In the listing that follows, copy out each line that includes the word "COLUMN".
(Information shown begins)
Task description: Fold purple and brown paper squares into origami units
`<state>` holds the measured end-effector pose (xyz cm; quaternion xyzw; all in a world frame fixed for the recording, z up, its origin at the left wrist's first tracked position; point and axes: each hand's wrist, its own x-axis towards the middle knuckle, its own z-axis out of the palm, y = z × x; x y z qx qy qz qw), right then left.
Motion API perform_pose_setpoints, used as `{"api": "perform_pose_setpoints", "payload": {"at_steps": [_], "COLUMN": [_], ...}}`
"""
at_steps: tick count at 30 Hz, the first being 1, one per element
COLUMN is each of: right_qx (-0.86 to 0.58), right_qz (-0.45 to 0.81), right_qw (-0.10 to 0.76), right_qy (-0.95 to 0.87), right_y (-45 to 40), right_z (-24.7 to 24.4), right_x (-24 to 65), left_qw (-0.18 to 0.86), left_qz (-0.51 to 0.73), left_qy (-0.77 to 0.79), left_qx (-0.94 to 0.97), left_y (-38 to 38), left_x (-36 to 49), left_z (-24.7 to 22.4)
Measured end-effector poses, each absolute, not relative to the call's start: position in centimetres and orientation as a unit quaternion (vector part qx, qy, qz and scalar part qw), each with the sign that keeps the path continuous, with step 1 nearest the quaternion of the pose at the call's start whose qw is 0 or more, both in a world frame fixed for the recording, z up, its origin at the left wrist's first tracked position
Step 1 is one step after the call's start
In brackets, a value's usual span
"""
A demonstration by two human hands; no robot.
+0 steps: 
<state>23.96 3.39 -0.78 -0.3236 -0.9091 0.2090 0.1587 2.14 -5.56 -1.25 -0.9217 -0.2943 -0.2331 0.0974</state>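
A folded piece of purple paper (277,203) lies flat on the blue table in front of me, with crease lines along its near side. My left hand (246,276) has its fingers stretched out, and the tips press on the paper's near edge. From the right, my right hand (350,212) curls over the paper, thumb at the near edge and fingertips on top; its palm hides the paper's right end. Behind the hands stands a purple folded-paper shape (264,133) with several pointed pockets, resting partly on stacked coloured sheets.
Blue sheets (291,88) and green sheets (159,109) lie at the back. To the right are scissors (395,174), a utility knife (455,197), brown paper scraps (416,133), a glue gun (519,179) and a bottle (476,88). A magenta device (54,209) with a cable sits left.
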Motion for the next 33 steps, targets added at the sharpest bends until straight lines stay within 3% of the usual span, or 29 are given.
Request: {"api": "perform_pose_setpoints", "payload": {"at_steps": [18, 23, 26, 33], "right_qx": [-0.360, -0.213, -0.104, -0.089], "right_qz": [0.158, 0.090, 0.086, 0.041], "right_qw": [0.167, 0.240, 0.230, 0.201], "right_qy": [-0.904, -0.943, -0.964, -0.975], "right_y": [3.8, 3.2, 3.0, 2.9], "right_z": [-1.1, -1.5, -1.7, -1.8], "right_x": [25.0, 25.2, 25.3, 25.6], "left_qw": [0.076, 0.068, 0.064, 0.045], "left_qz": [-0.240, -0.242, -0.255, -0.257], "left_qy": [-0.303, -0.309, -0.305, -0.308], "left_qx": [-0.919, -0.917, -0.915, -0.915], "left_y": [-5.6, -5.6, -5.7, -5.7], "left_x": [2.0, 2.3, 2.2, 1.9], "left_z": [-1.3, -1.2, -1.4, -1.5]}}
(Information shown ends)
Written answer:
Motion API perform_pose_setpoints, used as `{"api": "perform_pose_setpoints", "payload": {"at_steps": [_], "COLUMN": [_], ...}}`
COLUMN is each of: right_qx (-0.86 to 0.58), right_qz (-0.45 to 0.81), right_qw (-0.10 to 0.76), right_qy (-0.95 to 0.87), right_y (-45 to 40), right_z (-24.7 to 24.4), right_x (-24 to 65), left_qw (-0.18 to 0.86), left_qz (-0.51 to 0.73), left_qy (-0.77 to 0.79), left_qx (-0.94 to 0.97), left_y (-38 to 38), left_x (-36 to 49), left_z (-24.7 to 22.4)

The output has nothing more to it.